Wer Unterricht mit Noten erlebt hat, wird stets versuchen, Informationen aus Gesprächen oder Codierungen in Noten zu übersetzen. So erscheinen differenzierte Rückmeldeverfahren schnell als unnötig, als intransparent oder aufwendig. Doch für die tatsächliche Arbeit mit jungen Schülerinnen und Schülern in der Primarstufe und für ihre Wahrnehmung von Schule ändert sich die Perspektive radikal: Die Notwendigkeit, Prüfungen durchzuführen, mit denen sich Ziffernnoten belegen lassen, entfällt. Vielmehr können Lernende ermutigt werden, Lernziele zu erreichen, den Anforderungen zu genügen oder sie zu übertreffen. Lehrpersonen geben Rückmeldungen, die aber nicht aus Urteilen bestehen, sondern dazu einladen, sich selber einzuschätzen und die Anforderungen wahrzunehmen.

Gleichwohl sind diese Bestrebungen umstritten. Eltern und Teile der Bildungspolitik erwarten von Schulen Noten, die sie mit Leistungsfähigkeit und Wettbewerb assoziieren. Immer wieder äußern sie die Vermutung, eine Schule ohne Noten würde Kinder schlecht auf gesellschaftliche und berufliche Aufgaben vorbereiten, sie sei zu weich.

Kommende Generationen werden aber auf Schulerfahrungen zurückblicken, in denen Leistungen nicht bewertet wurden, sondern in denen verbindliches Feedback gegeben wurde und Gespräche über Lernzielerreichung stattfanden. Sie dürften eine andere Wahrnehmung von Schule und dem eigenen Lernprozess entwickeln.

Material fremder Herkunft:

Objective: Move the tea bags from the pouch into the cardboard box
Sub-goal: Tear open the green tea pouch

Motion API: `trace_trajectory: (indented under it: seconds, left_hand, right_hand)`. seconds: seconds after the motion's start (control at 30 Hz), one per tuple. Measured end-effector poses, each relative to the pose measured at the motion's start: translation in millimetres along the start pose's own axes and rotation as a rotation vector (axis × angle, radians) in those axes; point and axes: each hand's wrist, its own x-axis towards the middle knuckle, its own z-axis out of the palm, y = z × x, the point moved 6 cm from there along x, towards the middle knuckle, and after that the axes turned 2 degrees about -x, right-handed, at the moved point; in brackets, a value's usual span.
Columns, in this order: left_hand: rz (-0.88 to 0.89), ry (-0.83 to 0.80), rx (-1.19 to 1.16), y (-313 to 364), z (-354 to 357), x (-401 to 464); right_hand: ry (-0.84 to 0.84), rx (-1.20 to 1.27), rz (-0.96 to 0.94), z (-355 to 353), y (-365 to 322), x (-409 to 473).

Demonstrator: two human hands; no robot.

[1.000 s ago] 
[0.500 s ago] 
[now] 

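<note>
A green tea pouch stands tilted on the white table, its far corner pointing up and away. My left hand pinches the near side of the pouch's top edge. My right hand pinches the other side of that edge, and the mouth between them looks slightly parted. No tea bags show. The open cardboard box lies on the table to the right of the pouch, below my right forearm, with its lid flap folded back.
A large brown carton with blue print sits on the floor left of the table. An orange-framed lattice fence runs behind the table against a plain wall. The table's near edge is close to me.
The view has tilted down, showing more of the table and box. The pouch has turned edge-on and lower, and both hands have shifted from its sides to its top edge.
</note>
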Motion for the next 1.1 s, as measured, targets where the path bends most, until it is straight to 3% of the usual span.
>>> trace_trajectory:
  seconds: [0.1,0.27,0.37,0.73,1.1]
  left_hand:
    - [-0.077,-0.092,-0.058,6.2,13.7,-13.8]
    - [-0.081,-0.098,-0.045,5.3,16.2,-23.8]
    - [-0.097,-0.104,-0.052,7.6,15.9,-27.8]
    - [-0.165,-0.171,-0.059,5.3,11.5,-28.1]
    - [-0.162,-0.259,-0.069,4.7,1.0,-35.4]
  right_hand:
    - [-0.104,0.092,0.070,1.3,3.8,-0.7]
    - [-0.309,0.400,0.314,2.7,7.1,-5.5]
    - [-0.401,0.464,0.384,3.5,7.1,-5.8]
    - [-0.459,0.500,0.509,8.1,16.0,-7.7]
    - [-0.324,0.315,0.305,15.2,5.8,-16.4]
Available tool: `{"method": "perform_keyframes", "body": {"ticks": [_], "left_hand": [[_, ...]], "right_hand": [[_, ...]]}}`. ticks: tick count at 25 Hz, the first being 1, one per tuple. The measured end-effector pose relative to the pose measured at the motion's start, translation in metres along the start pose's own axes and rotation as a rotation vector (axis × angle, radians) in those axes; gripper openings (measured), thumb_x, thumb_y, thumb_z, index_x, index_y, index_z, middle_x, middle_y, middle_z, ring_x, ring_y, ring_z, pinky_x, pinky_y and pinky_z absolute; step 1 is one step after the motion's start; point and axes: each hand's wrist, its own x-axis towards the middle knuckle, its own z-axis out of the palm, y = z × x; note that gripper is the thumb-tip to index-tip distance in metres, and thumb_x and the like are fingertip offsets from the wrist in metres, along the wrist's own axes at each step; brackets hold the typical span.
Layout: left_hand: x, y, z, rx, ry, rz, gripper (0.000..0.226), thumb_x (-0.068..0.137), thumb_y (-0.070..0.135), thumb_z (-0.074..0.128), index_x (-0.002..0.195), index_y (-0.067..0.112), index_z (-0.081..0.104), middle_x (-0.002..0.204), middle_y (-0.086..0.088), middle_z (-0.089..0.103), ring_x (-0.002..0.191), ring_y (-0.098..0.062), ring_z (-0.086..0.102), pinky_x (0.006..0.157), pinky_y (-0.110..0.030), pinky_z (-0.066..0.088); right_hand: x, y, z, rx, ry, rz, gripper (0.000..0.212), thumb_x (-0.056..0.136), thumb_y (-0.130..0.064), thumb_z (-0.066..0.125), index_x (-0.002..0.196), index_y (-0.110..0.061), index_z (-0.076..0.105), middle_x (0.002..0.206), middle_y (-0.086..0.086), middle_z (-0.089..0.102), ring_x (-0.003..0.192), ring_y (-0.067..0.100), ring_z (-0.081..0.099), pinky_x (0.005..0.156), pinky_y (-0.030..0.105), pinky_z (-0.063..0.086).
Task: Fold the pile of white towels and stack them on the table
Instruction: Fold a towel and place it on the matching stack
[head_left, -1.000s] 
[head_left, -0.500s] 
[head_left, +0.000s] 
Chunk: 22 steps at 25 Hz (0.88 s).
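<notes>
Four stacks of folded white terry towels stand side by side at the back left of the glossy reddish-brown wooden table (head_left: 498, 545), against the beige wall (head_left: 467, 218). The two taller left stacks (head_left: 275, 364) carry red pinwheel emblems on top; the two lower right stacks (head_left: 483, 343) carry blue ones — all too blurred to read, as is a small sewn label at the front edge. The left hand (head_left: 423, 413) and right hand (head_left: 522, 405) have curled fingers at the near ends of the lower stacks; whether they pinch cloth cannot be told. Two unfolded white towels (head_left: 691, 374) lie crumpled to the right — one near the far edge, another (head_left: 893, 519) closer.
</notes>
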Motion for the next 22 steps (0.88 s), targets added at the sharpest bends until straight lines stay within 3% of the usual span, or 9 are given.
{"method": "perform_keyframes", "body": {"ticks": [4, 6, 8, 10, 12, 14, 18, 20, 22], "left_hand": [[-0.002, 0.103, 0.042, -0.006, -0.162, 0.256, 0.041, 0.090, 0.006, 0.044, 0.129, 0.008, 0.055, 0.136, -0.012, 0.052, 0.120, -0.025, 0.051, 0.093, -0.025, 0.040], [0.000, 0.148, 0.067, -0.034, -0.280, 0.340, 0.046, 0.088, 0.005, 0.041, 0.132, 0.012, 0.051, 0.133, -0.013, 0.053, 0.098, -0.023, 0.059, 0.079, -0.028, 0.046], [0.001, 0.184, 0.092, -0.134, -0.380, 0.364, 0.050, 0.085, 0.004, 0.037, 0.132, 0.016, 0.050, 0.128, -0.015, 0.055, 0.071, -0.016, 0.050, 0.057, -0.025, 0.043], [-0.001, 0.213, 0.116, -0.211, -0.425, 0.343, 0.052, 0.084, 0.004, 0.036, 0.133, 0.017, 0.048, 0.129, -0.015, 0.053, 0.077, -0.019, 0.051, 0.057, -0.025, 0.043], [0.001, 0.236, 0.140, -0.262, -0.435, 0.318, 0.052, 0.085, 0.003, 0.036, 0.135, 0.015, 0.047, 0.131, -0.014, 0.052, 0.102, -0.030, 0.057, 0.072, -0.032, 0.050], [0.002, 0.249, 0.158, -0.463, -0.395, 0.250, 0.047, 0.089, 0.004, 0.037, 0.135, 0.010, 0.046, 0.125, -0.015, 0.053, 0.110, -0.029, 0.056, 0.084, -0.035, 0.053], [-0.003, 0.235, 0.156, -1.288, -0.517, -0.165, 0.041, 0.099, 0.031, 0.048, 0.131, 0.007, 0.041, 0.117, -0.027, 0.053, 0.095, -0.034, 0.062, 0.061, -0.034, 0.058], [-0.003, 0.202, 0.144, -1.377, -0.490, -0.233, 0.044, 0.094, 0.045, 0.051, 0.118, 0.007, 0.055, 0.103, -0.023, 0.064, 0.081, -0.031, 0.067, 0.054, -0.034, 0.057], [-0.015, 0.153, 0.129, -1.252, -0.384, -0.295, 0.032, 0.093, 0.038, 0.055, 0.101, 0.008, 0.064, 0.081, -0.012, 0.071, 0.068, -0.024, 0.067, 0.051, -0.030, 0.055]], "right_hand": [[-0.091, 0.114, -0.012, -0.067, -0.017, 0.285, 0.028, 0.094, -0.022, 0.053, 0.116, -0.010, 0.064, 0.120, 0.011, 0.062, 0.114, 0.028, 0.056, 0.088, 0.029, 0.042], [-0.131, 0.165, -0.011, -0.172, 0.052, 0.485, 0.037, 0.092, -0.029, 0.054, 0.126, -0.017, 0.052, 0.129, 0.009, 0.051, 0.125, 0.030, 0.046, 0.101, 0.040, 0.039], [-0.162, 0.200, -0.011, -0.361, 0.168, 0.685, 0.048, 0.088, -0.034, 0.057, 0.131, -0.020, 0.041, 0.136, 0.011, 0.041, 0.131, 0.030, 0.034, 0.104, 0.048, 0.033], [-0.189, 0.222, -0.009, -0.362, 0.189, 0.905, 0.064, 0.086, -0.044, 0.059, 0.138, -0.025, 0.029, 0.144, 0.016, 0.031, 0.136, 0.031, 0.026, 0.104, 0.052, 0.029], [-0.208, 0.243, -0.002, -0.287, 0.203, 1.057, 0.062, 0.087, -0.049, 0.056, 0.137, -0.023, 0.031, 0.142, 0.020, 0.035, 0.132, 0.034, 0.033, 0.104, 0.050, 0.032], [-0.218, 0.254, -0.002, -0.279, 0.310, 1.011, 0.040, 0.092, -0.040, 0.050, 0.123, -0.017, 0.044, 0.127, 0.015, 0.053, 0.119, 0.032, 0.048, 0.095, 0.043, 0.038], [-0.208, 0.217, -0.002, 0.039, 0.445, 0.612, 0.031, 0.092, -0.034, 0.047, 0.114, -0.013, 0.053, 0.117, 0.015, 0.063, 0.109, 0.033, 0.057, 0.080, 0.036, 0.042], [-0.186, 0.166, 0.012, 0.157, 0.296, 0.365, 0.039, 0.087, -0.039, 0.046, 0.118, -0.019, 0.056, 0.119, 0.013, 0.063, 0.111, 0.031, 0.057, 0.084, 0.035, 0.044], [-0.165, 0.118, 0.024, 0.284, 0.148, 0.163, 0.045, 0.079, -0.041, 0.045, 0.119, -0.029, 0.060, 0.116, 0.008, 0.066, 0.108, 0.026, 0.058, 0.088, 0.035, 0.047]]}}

Was an diesen Grundschulen geschieht, entspricht Lernerfahrungen, die Kinder vor der Schule machen. Im Kindergarten und zu Hause lernen sie selbstverständlich, entwickeln sich in einigen Bereichen schneller, in anderen langsamer als Gleichaltrige. Sie erhalten vielfältige Rückmeldungen auf ihr Lernen und beziehen diese mit ein. Diese Rückmeldungen bestehen aber nie aus Noten, nur ganz selten aus Beurteilungen. Schulen nehmen diese Grunderfahrungen auf und lösen sich von Notensystemen, die auf Kinder willkürlich und unverständlich wirken.

Das erste Beispiel zeigt: Kinder lernen ohne Bewertungen. Sie arbeiten und leisten auch in der Schule viel, ohne dass sie dafür benotet werden.